**EXERCISE BRIEF:**
Every line in the records below between the one holding "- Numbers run" and the one holding "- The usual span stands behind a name", inclusive, is to be set down exactly; all other lines are to be left out.
+-------+
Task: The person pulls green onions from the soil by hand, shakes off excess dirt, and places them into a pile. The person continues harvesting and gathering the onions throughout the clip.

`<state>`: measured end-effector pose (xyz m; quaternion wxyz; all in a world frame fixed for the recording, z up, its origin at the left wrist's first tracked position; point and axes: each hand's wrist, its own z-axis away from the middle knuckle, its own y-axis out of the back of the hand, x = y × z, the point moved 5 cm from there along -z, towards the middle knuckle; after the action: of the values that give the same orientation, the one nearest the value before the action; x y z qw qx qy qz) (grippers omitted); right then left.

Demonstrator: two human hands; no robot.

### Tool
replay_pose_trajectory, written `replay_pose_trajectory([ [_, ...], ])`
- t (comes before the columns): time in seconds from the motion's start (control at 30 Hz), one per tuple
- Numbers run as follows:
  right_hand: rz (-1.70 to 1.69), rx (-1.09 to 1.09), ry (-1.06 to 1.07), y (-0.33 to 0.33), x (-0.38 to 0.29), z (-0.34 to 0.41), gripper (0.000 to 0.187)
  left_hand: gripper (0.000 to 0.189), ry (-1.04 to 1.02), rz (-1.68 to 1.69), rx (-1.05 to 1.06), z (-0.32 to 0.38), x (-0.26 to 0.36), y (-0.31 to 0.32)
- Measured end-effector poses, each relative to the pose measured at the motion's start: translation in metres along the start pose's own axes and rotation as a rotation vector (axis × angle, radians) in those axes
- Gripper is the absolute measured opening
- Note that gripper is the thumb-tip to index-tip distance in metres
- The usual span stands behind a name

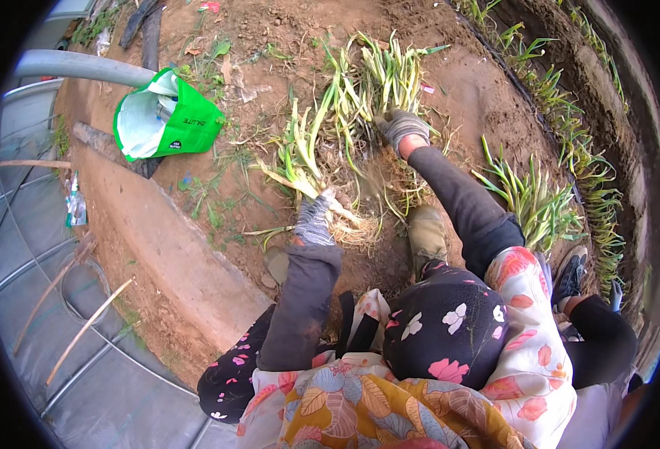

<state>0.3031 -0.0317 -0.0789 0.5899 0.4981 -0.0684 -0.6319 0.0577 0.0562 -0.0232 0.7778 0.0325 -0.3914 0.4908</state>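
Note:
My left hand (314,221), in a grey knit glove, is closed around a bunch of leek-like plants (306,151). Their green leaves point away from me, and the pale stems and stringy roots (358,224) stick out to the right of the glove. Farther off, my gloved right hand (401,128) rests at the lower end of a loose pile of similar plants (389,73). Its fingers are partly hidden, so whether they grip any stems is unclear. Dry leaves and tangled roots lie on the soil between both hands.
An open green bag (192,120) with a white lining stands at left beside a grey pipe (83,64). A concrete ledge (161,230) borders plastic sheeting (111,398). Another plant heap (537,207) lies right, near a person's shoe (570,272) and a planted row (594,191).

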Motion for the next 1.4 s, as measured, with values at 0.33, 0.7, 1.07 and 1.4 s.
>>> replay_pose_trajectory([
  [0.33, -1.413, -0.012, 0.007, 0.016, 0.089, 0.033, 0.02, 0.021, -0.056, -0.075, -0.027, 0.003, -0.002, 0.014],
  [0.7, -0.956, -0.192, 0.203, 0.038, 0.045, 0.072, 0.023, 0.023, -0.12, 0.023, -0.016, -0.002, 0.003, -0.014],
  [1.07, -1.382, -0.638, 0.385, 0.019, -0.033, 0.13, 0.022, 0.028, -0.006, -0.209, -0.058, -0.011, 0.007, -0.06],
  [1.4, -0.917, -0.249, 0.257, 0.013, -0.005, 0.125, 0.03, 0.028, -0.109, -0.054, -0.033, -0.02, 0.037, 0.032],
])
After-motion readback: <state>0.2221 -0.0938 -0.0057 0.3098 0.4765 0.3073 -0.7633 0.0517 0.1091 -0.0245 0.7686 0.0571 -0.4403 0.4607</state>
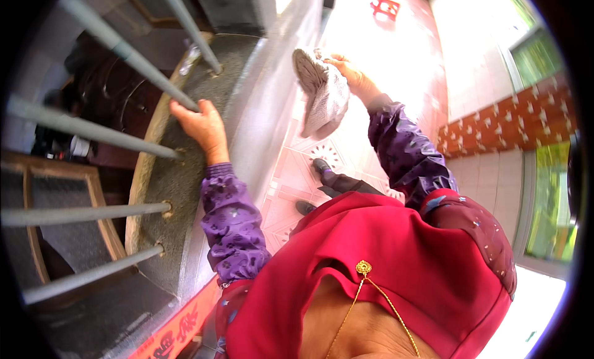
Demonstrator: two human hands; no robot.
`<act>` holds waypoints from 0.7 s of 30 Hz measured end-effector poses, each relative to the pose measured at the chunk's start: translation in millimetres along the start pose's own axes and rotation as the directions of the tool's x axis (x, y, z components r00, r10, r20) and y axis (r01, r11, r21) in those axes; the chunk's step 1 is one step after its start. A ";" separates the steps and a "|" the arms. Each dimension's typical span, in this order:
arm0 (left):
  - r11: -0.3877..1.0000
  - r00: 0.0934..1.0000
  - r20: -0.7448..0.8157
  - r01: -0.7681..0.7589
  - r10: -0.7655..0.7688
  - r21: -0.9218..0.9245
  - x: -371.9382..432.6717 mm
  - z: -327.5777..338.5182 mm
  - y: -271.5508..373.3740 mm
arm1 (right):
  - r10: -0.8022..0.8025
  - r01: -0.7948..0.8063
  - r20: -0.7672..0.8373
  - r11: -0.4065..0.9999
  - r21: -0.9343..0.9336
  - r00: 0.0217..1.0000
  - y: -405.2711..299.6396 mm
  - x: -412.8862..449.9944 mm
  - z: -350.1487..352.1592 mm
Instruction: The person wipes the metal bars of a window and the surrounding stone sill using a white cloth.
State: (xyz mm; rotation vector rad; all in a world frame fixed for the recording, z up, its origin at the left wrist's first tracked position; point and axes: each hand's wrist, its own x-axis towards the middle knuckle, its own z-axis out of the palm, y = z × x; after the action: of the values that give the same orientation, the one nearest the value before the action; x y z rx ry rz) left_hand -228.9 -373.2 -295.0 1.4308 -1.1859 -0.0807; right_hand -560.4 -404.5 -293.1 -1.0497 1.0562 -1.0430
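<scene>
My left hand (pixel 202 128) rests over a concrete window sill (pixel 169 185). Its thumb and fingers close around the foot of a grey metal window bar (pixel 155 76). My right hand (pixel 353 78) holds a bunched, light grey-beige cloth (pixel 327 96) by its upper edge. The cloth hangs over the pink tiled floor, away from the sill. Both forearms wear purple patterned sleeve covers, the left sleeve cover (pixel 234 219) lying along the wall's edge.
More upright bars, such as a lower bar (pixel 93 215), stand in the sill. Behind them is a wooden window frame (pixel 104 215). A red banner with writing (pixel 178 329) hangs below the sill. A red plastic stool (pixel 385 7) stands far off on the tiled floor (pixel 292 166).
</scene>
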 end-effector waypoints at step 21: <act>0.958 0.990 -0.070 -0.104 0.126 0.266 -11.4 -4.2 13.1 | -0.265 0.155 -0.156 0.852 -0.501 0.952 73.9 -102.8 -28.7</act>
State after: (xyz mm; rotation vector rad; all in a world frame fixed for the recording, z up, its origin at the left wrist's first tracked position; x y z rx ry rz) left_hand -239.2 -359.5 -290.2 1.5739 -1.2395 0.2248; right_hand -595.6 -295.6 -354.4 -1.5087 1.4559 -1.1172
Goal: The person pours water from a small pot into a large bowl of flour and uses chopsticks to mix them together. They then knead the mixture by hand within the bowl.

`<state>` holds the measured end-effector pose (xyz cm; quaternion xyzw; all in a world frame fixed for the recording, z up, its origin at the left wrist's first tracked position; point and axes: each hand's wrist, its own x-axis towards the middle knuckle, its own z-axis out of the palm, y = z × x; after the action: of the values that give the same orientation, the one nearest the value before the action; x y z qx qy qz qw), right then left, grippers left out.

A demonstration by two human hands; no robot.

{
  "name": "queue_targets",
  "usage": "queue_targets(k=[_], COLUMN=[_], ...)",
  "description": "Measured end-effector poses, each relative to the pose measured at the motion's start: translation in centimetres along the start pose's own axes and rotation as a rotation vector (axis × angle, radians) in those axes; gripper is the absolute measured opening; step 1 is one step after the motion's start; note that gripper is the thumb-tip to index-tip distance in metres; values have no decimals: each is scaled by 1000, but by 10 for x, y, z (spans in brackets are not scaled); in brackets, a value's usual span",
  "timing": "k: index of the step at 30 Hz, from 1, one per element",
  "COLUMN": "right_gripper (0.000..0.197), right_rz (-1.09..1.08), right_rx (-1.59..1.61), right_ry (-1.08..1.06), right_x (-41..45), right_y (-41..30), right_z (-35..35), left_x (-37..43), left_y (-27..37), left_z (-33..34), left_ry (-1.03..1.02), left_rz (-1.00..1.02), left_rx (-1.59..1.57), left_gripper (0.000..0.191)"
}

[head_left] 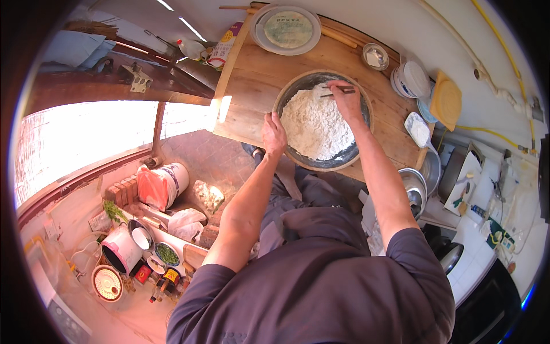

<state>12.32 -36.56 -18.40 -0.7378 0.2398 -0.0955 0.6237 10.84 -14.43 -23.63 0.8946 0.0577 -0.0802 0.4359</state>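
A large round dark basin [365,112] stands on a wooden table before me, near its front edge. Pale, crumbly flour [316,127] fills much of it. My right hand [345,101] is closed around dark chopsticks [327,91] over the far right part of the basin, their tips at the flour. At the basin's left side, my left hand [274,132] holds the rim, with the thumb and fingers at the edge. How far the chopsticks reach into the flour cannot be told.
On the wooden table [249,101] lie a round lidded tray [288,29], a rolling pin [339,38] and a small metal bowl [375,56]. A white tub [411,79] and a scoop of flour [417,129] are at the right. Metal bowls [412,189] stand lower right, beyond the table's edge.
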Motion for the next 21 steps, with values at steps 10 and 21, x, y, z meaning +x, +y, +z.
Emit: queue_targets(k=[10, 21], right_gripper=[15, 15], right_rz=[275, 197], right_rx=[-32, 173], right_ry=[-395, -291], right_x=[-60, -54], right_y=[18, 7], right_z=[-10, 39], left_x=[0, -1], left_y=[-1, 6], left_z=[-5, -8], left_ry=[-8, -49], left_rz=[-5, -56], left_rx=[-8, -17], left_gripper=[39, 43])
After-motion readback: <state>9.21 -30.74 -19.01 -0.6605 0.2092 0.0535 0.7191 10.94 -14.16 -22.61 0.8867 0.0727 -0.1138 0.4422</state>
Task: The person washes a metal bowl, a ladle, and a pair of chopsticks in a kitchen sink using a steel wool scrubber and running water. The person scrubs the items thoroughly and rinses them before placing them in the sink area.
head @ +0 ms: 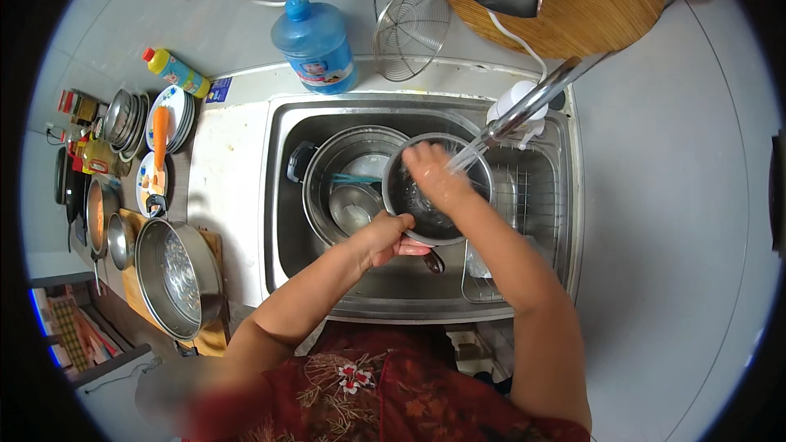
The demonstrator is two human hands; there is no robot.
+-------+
**SOLUTION FOR THIS PROBLEM:**
- Numbers run as follows:
  right_hand: rz (-1.70 to 1.69), rx (-1.09 to 1.09), ry (-1.06 to 1.07), y (-0.33 to 0.33), x (-0.38 to 0.29), z (-0.34 to 0.41), gripper (0.000 to 0.187)
  left_hand: gripper (0.000 to 0.189), ry (-1.04 to 1.02), rz (-1.68 to 1.69), rx (-1.05 to 1.06), z (-0.32 to 0.38), x (-0.26 to 0.36), y (-0.31 to 0.32)
- Measured end-effector poses, each relative to the pose measured at the motion's start: translation in metres along the start pose's own axes and rotation as a rotation vector (axis × angle, radians) in those axes
- Gripper is the absolute measured opening
- Note that gripper is the thumb-tip to index-tip distance in metres
- The usual span stands behind a name

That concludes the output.